What to work on: Once you reach the line containing "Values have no" in the data below, restate each line word for word up to and including the one containing "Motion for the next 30".

----- Data for analysis -----

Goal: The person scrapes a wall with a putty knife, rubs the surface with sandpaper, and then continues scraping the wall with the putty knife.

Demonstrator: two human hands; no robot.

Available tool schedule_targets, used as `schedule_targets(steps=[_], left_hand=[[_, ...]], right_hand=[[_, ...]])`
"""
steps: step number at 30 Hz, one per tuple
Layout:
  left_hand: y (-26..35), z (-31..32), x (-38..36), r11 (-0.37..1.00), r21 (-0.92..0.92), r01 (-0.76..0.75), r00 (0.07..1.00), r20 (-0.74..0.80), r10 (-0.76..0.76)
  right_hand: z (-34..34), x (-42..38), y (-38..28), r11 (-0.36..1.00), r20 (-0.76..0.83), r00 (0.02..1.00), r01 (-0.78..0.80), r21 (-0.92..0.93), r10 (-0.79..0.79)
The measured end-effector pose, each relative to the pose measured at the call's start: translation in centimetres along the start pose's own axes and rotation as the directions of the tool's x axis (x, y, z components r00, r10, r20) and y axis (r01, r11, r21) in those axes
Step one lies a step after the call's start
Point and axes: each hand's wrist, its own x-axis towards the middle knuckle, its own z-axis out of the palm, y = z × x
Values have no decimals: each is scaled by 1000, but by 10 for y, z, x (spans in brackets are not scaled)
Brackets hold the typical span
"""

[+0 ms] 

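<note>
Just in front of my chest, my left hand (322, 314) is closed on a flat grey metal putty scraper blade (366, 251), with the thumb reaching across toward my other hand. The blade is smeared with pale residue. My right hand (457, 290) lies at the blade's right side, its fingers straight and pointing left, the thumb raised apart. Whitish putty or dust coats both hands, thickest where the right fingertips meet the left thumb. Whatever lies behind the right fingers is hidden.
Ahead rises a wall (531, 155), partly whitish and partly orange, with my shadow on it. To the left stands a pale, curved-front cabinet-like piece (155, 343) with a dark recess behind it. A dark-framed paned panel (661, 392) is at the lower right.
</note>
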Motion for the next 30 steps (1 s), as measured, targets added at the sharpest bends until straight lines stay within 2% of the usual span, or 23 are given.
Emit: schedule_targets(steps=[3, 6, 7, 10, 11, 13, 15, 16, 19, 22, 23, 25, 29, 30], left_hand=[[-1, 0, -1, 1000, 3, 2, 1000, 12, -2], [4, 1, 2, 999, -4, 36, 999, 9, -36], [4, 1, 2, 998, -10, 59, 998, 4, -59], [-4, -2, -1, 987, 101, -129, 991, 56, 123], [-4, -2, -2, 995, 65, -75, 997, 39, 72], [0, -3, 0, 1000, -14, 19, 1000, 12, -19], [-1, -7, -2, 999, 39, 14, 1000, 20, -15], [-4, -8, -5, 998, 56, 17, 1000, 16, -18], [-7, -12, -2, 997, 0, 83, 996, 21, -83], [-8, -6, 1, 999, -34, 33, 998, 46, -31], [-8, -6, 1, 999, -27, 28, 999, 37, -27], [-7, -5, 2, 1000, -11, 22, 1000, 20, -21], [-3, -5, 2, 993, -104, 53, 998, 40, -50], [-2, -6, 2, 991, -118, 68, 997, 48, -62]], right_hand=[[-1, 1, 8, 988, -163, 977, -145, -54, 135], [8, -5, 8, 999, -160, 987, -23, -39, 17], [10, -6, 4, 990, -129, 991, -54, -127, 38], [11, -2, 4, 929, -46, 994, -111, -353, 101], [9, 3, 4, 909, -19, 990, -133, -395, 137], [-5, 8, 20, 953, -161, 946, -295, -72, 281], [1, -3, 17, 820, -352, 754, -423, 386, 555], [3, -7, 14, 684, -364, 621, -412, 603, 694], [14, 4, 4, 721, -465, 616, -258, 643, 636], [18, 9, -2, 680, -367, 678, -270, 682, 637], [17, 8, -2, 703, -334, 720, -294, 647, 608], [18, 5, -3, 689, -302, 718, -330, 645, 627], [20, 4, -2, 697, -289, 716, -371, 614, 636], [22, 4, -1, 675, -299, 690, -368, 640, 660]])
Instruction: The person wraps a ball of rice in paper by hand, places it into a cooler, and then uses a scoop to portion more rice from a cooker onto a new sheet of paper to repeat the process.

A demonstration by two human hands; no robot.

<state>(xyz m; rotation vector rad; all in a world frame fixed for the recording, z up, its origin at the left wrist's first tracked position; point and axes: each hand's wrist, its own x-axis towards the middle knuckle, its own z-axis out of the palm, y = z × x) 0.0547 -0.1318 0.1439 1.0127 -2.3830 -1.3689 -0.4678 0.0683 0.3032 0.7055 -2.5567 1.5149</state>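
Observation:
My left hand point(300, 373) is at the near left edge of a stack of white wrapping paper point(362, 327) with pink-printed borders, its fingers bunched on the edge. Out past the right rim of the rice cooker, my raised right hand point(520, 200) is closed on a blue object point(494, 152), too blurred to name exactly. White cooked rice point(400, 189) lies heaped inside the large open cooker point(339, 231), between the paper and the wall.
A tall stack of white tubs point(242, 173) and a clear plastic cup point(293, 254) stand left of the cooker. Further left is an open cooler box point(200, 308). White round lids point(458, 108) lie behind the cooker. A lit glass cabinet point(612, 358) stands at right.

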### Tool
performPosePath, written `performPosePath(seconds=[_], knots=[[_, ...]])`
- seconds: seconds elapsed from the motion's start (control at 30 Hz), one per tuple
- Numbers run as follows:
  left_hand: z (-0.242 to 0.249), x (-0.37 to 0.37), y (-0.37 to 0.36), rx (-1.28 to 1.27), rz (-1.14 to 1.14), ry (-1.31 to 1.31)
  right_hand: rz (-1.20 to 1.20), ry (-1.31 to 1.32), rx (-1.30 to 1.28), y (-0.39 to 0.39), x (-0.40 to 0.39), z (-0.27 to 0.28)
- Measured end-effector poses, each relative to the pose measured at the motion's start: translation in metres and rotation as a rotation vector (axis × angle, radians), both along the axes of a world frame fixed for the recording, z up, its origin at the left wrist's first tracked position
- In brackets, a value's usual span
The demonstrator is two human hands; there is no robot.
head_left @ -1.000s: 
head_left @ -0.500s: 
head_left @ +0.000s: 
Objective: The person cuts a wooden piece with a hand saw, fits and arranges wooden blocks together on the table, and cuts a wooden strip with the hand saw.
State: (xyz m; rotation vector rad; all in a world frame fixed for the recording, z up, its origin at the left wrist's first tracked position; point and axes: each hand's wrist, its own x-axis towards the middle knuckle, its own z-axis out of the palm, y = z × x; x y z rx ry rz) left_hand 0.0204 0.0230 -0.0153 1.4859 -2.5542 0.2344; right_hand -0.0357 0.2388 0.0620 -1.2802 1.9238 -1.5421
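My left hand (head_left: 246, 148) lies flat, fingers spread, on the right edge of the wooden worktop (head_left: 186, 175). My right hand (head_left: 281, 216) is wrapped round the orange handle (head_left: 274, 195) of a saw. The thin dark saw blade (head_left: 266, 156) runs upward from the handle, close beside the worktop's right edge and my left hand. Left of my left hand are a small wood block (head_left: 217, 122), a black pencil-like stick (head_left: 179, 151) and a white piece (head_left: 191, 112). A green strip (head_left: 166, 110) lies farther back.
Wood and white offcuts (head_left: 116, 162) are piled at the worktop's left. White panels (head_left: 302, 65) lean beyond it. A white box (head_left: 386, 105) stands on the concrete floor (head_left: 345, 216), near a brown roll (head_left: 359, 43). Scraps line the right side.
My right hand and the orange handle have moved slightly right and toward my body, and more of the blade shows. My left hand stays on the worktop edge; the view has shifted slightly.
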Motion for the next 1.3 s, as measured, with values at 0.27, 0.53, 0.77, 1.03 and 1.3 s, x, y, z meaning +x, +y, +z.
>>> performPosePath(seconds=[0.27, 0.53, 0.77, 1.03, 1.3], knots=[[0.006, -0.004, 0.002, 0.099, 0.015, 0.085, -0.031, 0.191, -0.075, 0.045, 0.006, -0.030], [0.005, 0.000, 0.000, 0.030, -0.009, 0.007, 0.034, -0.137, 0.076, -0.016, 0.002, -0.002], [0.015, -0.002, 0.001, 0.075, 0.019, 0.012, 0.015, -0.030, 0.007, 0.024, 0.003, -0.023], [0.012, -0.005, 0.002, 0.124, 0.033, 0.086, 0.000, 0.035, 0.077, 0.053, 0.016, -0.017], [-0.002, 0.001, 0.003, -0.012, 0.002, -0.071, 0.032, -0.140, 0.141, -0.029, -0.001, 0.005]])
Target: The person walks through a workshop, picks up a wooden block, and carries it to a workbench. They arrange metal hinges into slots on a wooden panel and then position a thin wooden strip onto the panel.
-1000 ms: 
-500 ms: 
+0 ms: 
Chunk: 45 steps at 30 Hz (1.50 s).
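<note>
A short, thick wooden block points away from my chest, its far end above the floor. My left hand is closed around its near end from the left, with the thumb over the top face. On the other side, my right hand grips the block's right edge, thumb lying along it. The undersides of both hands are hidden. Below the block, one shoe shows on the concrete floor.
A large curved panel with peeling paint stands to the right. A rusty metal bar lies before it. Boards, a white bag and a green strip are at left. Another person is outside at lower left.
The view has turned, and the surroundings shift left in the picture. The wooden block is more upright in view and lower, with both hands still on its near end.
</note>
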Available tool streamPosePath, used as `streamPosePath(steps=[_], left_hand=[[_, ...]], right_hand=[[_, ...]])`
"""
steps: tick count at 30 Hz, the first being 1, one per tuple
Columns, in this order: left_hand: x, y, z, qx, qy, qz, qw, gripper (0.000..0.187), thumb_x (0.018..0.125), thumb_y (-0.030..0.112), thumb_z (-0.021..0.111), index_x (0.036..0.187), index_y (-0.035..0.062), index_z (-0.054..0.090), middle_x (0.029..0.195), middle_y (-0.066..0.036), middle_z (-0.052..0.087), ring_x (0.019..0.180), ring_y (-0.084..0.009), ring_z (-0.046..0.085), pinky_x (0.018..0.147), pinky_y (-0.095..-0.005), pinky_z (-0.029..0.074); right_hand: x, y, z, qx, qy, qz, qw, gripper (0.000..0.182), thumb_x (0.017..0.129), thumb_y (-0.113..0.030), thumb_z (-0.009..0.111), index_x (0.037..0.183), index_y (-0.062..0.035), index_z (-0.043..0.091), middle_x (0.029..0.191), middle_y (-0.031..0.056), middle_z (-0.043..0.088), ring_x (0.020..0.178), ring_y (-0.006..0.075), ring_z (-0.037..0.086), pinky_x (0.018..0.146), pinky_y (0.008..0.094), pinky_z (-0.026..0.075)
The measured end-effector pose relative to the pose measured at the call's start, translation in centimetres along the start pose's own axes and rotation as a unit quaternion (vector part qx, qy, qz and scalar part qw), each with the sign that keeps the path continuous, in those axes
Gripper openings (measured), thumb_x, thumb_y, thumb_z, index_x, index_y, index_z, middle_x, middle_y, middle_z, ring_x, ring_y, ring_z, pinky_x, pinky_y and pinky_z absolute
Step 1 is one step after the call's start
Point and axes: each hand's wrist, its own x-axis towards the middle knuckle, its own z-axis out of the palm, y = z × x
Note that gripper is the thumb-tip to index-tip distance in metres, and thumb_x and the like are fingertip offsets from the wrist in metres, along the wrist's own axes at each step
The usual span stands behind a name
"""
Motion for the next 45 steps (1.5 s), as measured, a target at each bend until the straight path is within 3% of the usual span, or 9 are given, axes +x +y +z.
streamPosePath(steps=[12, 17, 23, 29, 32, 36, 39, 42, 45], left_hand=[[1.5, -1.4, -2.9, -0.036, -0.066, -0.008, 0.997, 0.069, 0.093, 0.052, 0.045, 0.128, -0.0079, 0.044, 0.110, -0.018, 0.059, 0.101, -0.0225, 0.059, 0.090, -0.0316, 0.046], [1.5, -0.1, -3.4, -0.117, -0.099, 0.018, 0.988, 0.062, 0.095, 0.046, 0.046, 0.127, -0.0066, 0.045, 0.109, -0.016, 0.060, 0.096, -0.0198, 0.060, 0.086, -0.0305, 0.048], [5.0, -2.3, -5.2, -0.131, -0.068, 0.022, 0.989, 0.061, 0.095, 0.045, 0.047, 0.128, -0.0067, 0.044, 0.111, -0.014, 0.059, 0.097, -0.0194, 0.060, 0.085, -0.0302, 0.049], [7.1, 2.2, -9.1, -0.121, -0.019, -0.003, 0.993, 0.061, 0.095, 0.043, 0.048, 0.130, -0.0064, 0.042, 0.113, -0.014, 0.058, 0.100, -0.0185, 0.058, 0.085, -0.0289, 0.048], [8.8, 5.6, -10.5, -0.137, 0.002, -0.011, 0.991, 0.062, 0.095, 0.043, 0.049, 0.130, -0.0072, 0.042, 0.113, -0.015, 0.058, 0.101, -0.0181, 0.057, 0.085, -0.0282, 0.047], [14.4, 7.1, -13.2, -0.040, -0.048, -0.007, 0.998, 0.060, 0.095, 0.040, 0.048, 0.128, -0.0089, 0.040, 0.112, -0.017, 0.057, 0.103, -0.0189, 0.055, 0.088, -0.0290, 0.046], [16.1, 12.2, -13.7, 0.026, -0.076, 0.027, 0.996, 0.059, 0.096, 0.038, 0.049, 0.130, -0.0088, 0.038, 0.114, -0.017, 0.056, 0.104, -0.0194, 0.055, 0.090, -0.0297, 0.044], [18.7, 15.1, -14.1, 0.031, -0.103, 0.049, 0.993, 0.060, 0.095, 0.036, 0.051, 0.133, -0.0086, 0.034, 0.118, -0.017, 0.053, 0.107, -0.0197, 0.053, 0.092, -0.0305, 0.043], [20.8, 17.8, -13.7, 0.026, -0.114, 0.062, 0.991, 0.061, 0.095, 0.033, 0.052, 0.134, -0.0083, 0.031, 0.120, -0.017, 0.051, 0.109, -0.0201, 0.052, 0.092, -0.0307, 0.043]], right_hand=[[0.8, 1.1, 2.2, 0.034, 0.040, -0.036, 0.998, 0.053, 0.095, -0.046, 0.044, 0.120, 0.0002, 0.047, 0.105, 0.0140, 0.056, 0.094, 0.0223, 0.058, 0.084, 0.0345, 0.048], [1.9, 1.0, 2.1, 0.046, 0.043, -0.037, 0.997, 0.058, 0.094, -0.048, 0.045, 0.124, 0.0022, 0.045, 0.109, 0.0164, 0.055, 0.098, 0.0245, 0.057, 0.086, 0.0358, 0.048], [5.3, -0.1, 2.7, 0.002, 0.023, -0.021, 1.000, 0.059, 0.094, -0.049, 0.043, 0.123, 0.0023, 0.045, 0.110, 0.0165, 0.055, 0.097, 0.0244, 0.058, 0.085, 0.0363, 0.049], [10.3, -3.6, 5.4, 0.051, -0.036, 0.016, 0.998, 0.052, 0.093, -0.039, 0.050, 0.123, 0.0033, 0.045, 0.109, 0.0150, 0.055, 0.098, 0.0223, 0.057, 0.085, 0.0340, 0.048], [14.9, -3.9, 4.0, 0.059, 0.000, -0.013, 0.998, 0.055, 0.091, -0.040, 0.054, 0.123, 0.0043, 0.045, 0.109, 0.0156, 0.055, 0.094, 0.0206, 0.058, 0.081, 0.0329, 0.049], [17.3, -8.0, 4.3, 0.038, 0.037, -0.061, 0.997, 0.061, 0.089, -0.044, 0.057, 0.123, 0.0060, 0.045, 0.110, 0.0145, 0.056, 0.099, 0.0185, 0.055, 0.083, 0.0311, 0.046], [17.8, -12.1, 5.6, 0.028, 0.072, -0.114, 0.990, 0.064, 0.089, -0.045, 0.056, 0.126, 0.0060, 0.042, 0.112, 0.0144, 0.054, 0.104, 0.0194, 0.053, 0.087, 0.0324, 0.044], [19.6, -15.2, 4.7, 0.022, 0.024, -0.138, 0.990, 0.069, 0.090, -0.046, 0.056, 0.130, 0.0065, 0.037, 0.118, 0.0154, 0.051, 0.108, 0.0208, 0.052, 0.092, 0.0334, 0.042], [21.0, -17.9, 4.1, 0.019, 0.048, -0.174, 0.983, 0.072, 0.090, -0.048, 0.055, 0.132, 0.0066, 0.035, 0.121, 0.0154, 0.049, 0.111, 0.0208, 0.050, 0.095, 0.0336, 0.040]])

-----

Your solution:
Values have no decimals: each is scaled by 1000, but by 10 for y, z, x (spans in brackets are not scaled)
Brackets hold the typical span
"""

[+0 ms] 

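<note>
Just in front of my chest, my left hand (322, 314) is closed on a flat grey metal putty scraper blade (366, 251), with the thumb reaching across toward my other hand. The blade is smeared with pale residue. My right hand (457, 290) lies at the blade's right side, its fingers straight and pointing left, the thumb raised apart. Whitish putty or dust coats both hands, thickest where the right fingertips meet the left thumb. Whatever lies behind the right fingers is hidden.
Ahead rises a wall (531, 155), partly whitish and partly orange, with my shadow on it. To the left stands a pale, curved-front cabinet-like piece (155, 343) with a dark recess behind it. A dark-framed paned panel (661, 392) is at the lower right.
</note>
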Motion for the next 30 steps (1 s), as measured, targets added at the sharpest bends until straight lines stay within 2% of the usual span, or 23 are given.

No part of the exercise remains open.